Bumerang |
29.10.2007 11:40 Uhr |
Die Beziehung von Wettbewerb und Gesundheitswesen bleibt schwierig. Leistungserbringer, Krankenkassen und die Politik werden zwar nicht müde, die grundsätzliche Bedeutung des Wettbewerbs für die Effizienz der Gesundheitsversorgung zu betonen, der Spaß endet aber schnell, wenn eigene Interessen gefährdet sind. Jetzt hat es die AOK getroffen und damit einen, der aus einer monopolartigen Position seine Marktpartner in Konkurrenzsituationen untereinander getrieben hat. Jetzt kehrt der Bumerang zurück und trifft die Ortskrankenkassen weitgehend unvorbereitet. Denn Wettbewerb gibt es nur im Doppelpack mit dem Wettbewerbsrecht.
Nach dem aktuellen Stand wird die zweite Runde der Rabattverträge wohl nicht ab Januar 2008 umgesetzt (siehe dazu AOK-Rabattverträge: Starttermin für zweite Runde fraglich). Die Vergabekammer beim Bundeskartellamt wird erst am 16. November darüber entscheiden, ob das Zuschlagsverbot für die AOK aufgehoben wird. Die Wahrscheinlichkeit dafür ist eher gering. Legt die AOK Widerspruch ein, wird das Urteil frühestens Mitte Dezember, wahrscheinlich aber erst im nächsten Jahr gefällt. Eventuell sind die AOK-Rabattverträge gar nicht mit Vergabe- und Wettbewerbsrecht vereinbar. Auch mit gesunden Menschenverstand ist es nachvollziehbar, dass an den AOK-Rabattverträgen etwas nicht stimmt. Sie sind keine Vereinbarung auf Augenhöhe zwischen zwei Marktbeteiligten.
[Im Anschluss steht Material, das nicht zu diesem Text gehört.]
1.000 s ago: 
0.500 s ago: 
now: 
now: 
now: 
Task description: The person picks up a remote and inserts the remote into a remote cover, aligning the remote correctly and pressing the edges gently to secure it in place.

Die eine Seite, nämlich die AOK, diktiert die Bedingungen, die Pharmahersteller haben keine Wahl, sie müssen mitmachen, wollen sie im Markt bleiben. Selbst die drei großen deutschen Generikaunternehmen hatten keine Chance, sich gegen die Krankenkasse zu wehren.
Das mögliche Scheitern dieser Verträge wäre keine Katastrophe. Nicht für die Krankenkassen, nicht für die Apotheker und schon gar nicht für die Patienten. Es gibt nämlich Alternativen: Andere Rabattverträge haben nicht das Misstrauen der Wettbewerbshüter erregt. Die von Apothekern favorisierten Zielpreisvereinbarungen erscheinen auch unverdächtig. Bei ihnen dürften auch keine Lieferprobleme auftreten.
Sollte die AOK die wettbewerbs- und vergaberechtlichen Bedenken nicht ausräumen können, dann wäre dies ein guter Anlass, nach anderen Wegen zu suchen, die Arzneimittelausgaben unter Kontrolle zu halten. Am Ende gäbe es zahlreiche Gewinner und eventuell gar keinen Verlierer.